## [What is expected]
Skip the pictures. Output only the lines below starting at the line with "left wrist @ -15" and ending at the line with "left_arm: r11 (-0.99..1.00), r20", both ends included, exactly as they are.

---------------

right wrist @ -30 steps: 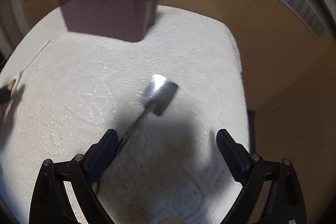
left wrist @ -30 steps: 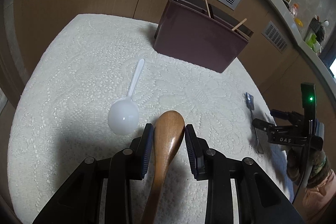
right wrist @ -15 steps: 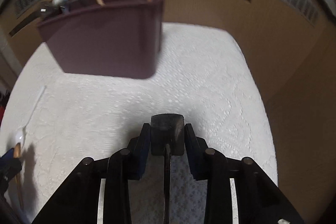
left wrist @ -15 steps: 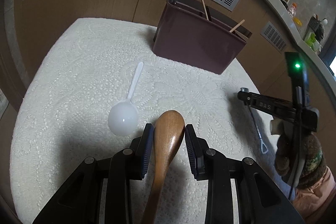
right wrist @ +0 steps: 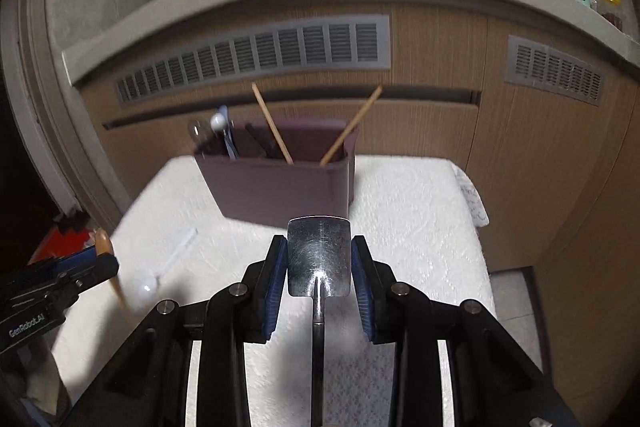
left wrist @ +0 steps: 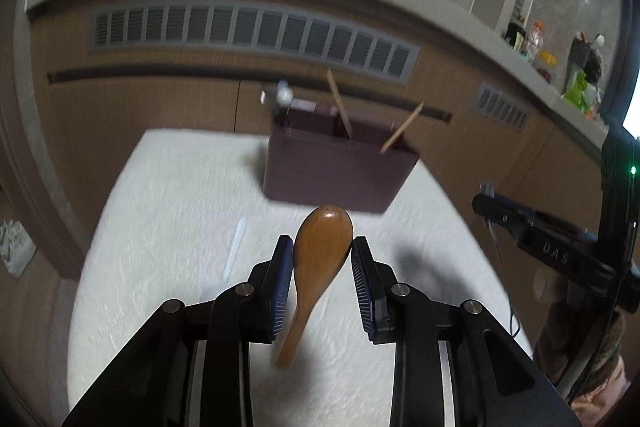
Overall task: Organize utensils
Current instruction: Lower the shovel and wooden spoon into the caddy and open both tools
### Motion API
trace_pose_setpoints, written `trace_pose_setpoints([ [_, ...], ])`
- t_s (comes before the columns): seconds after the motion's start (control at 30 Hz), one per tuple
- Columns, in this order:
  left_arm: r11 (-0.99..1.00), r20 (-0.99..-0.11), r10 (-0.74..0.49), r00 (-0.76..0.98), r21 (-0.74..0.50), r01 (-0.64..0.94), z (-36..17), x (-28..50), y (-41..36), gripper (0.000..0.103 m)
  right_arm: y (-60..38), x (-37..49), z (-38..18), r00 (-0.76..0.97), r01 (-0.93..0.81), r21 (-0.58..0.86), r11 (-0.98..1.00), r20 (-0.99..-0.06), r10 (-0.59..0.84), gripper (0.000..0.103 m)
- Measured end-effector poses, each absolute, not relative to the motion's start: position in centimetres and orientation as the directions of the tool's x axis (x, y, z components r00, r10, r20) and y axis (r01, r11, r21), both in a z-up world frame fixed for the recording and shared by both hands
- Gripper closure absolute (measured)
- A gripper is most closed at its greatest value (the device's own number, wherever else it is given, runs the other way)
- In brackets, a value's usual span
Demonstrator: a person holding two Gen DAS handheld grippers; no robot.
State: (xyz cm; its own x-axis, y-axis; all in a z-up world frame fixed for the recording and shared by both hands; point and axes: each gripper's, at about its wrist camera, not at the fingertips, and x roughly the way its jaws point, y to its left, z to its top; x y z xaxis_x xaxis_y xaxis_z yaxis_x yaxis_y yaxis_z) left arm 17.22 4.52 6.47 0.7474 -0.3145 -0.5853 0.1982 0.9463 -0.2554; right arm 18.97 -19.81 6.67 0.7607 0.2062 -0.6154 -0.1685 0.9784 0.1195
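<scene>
both tongs loaded: left gripper clamps the brown wooden spoon, right gripper pinches the square steel scoop, maroon plastic utensil bin dead ahead, right nearer.

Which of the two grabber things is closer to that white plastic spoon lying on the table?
Left. The left gripper, holding the wooden spoon, sits right beside the white spoon. The right gripper, clamped on a metal utensil, is farther off, to the spoon's right.
</scene>
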Motion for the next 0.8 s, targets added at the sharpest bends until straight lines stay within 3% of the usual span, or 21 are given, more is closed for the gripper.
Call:
trace_pose_setpoints([
  [0.3,0.940,-0.351,-0.336,0.874,-0.182,0.289,21.0,21.4,3.1,0.073,-20.9,21.8,19.7,0.888,-0.248,0.130,0.960,-0.366,0.279,0.074],
  [0.47,0.932,-0.293,-0.358,0.886,-0.175,0.318,23.7,25.4,2.6,0.073,-20.5,24.9,23.5,0.936,-0.247,0.111,0.963,-0.228,0.267,0.074],
  [0.57,0.924,-0.311,-0.374,0.874,-0.206,0.322,22.8,28.1,2.6,0.073,-19.7,27.0,22.9,0.938,-0.256,0.109,0.961,-0.211,0.274,0.074],
  [0.8,0.908,-0.387,-0.405,0.828,-0.272,0.317,17.8,33.2,2.9,0.073,-17.9,32.1,18.3,0.917,-0.254,0.117,0.960,-0.288,0.277,0.074],
])
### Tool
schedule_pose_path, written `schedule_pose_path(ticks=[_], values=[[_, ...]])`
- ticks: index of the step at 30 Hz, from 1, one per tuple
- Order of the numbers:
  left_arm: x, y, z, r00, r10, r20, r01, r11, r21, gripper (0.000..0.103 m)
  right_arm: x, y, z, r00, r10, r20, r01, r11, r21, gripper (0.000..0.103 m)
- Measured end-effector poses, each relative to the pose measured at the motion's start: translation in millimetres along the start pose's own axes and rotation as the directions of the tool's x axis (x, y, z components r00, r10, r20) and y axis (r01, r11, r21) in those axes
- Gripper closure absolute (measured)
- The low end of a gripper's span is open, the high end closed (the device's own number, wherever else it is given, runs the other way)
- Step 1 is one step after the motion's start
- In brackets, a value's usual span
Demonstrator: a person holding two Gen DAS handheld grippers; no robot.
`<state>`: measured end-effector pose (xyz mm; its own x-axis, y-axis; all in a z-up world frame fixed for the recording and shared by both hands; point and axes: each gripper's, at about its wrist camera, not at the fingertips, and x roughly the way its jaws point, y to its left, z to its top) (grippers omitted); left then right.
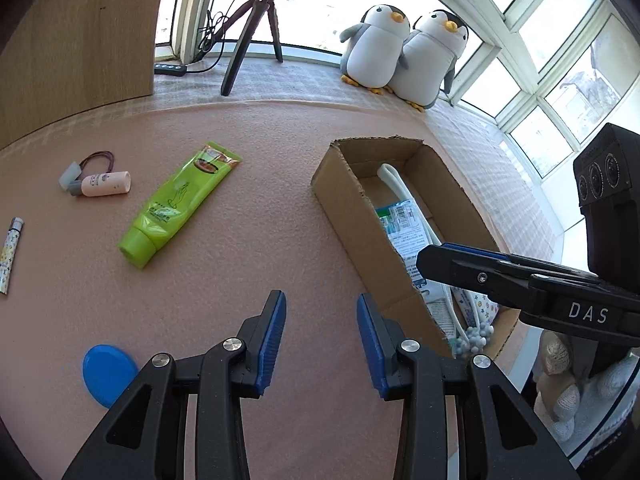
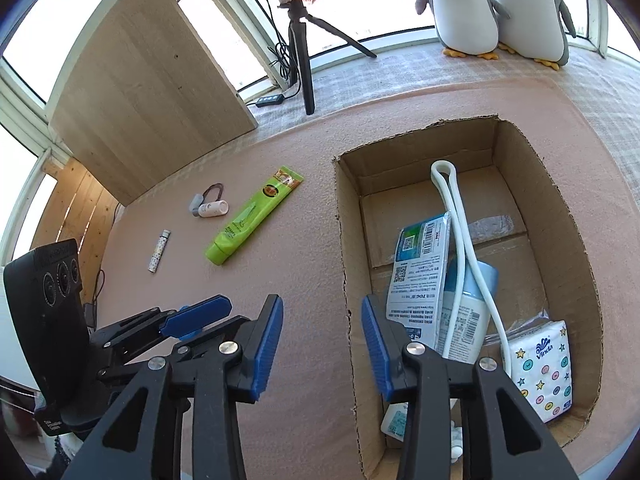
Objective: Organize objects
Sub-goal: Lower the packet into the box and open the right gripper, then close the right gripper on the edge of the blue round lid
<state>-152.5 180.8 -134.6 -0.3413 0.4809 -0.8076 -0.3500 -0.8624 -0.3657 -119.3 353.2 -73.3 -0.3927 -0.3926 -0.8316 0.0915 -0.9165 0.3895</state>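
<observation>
While both grippers hang empty with fingers wide, the green tube (image 1: 180,208) lies on the mat left of the box (image 1: 344,200), cap toward us, long axis slanting away rightward, and the left gripper (image 1: 321,334) looks nearer than the right gripper (image 2: 322,342).

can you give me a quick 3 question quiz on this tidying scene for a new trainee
1. True or false: the green tube already lies inside the cardboard box.
2. Which of these is in the box? A) tissue pack B) blue disc C) hair tie
3. Fill in: both the left gripper and the right gripper have their jaws ____ and hold nothing.

Key
1. False: it lies on the pink mat, left of the box.
2. A: the disc and the hair tie are on the mat.
3. open
</observation>
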Motion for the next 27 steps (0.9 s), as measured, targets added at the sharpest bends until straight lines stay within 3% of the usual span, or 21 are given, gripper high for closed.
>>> schedule_pose_path(ticks=[2, 8, 13, 27], values=[[-9, 16, -7, 1.0, 0.024, 0.005, -0.024, 1.0, -0.021, 0.062, 5, 10, -4, 1.0, 0.009, -0.01, -0.009, 1.0, -0.01, 0.059], [-29, 60, -31, 0.992, 0.124, 0.01, -0.124, 0.992, -0.034, 0.055, 25, 36, -14, 0.999, 0.029, -0.036, -0.03, 0.999, -0.021, 0.058], [-34, 100, -51, 0.988, 0.15, -0.025, -0.151, 0.985, -0.082, 0.051, 46, 63, -23, 0.996, 0.04, -0.079, -0.044, 0.998, -0.054, 0.057], [-25, 153, -71, 0.993, 0.098, -0.066, -0.107, 0.983, -0.146, 0.05, 120, 124, -33, 0.963, 0.134, -0.235, -0.152, 0.986, -0.06, 0.056]])
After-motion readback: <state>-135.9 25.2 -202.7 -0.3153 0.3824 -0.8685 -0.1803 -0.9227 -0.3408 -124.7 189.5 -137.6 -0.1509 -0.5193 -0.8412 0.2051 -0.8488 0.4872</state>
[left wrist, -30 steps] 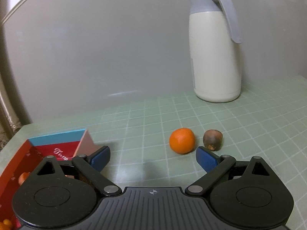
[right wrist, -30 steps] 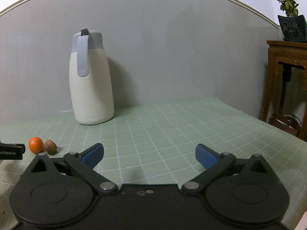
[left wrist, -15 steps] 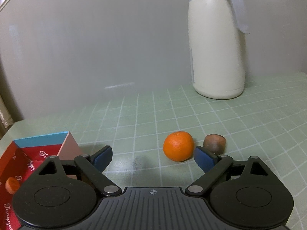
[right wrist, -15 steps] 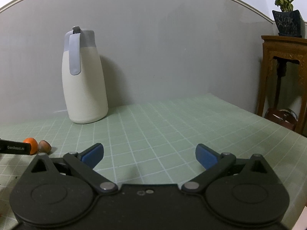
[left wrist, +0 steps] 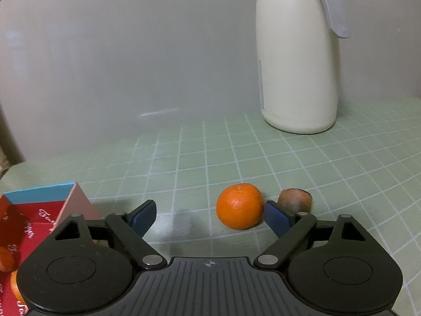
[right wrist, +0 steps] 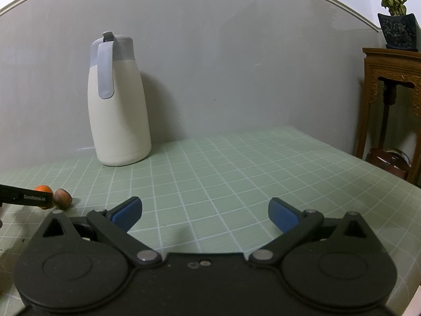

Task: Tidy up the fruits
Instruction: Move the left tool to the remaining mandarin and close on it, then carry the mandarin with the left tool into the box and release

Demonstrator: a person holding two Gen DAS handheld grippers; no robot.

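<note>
An orange (left wrist: 239, 206) lies on the green grid mat (left wrist: 210, 158), and a brown fruit (left wrist: 294, 201) sits just to its right. My left gripper (left wrist: 209, 210) reaches around the orange. Its jaws are closing, with the orange between them close to the right pad (left wrist: 276, 218) and a wide gap to the left pad. In the right wrist view the orange (right wrist: 43, 188) and brown fruit (right wrist: 63, 197) sit far left, behind the left gripper's finger (right wrist: 26, 197). My right gripper (right wrist: 204, 205) hangs open over bare mat with nothing between its fingers.
A red box (left wrist: 31, 218) with a blue rim at the near left holds orange fruits (left wrist: 6, 259). A tall cream jug (left wrist: 297, 60) stands by the grey wall, behind the fruit. A wooden stand (right wrist: 394, 105) with a potted plant is beyond the table's right edge.
My left gripper has moved forward and down toward the orange, which now lies between its fingers, and its jaws have narrowed a little. The right gripper has stayed put.
</note>
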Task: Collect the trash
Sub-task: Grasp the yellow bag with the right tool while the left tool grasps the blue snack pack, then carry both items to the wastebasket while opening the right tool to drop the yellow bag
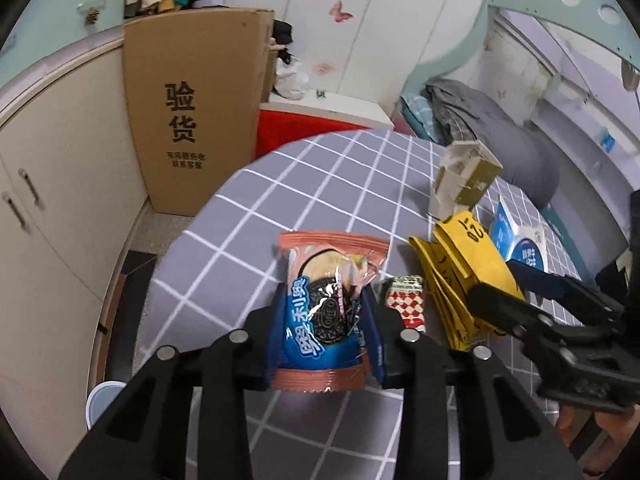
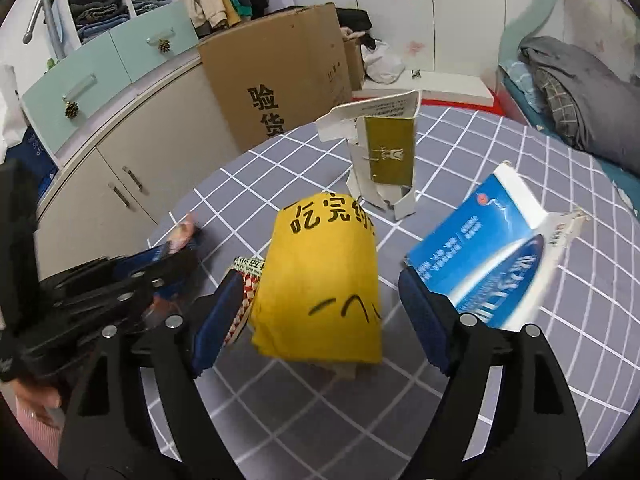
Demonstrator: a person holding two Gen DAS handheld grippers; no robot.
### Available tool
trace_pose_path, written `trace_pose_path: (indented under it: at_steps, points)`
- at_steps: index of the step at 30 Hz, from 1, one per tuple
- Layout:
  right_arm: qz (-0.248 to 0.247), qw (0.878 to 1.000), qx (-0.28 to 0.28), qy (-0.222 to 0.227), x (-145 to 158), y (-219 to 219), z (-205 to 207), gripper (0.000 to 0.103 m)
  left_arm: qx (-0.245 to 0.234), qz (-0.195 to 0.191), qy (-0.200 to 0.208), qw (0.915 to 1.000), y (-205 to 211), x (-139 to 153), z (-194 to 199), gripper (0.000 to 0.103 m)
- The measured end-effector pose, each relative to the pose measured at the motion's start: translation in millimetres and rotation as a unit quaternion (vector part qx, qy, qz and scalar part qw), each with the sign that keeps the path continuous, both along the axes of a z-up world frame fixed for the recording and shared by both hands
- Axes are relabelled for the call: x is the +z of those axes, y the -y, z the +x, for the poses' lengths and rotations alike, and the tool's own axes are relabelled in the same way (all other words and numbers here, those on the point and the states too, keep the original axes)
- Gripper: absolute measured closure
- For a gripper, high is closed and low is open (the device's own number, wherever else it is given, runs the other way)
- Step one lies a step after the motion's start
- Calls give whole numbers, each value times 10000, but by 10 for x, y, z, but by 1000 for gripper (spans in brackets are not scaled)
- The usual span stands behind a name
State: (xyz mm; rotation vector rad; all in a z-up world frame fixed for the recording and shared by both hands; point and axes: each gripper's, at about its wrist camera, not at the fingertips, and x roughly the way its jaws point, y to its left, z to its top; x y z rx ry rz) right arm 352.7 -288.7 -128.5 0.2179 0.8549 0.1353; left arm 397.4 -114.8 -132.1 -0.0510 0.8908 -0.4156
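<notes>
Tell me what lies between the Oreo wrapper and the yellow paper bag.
A small red-and-white checkered wrapper lies between the Oreo wrapper and the yellow paper bag, seen best in the left wrist view.

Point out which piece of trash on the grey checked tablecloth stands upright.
The torn white-and-gold cardboard carton at the far side. It stands on end; the Oreo wrapper, yellow paper and blue-and-white box do not.
</notes>
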Motion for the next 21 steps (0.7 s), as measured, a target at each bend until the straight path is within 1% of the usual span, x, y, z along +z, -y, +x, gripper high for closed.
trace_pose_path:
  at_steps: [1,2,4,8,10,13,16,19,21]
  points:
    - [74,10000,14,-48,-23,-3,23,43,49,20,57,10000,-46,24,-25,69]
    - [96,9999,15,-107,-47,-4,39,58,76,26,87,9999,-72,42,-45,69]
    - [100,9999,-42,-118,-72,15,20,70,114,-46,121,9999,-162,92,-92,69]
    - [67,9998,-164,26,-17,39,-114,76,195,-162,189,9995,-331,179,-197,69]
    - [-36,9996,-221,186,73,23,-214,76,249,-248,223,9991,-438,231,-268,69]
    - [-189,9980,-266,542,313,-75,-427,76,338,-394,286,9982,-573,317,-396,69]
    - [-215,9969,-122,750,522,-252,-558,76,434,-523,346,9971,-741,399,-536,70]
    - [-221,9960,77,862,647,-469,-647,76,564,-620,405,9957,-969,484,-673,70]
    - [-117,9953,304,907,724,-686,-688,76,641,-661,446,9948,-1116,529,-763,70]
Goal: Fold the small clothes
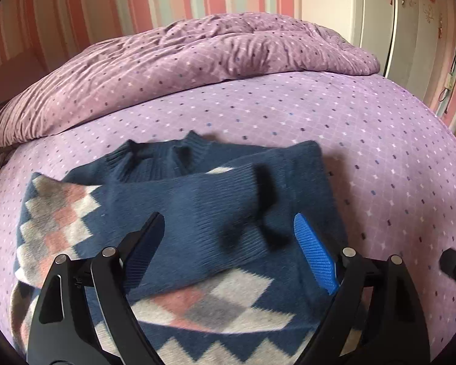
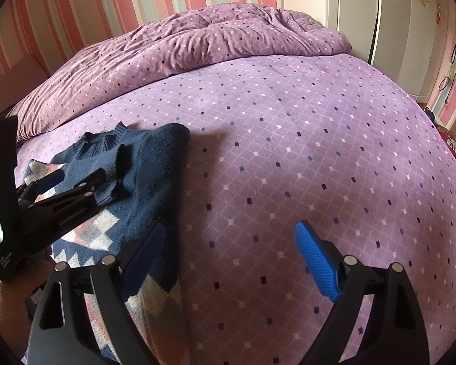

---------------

## [Solution to this task]
left wrist @ -15 steps: 
right wrist @ +0 steps: 
left wrist @ +0 steps: 
Overall task: Organize utensils
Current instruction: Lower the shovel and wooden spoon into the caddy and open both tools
### Motion API
trace_pose_setpoints, written `trace_pose_setpoints([ [_, ...], ])`
- t_s (comes before the columns): seconds after the motion's start (control at 30 Hz), one per tuple
- Columns, in this order:
  left_arm: r11 (-0.99..1.00), r20 (-0.99..-0.11), r10 (-0.74..0.49), r00 (-0.76..0.98), r21 (-0.74..0.50), r01 (-0.64..0.94), z (-36..17), x (-28..50), y (-41..36), gripper (0.000..0.103 m)

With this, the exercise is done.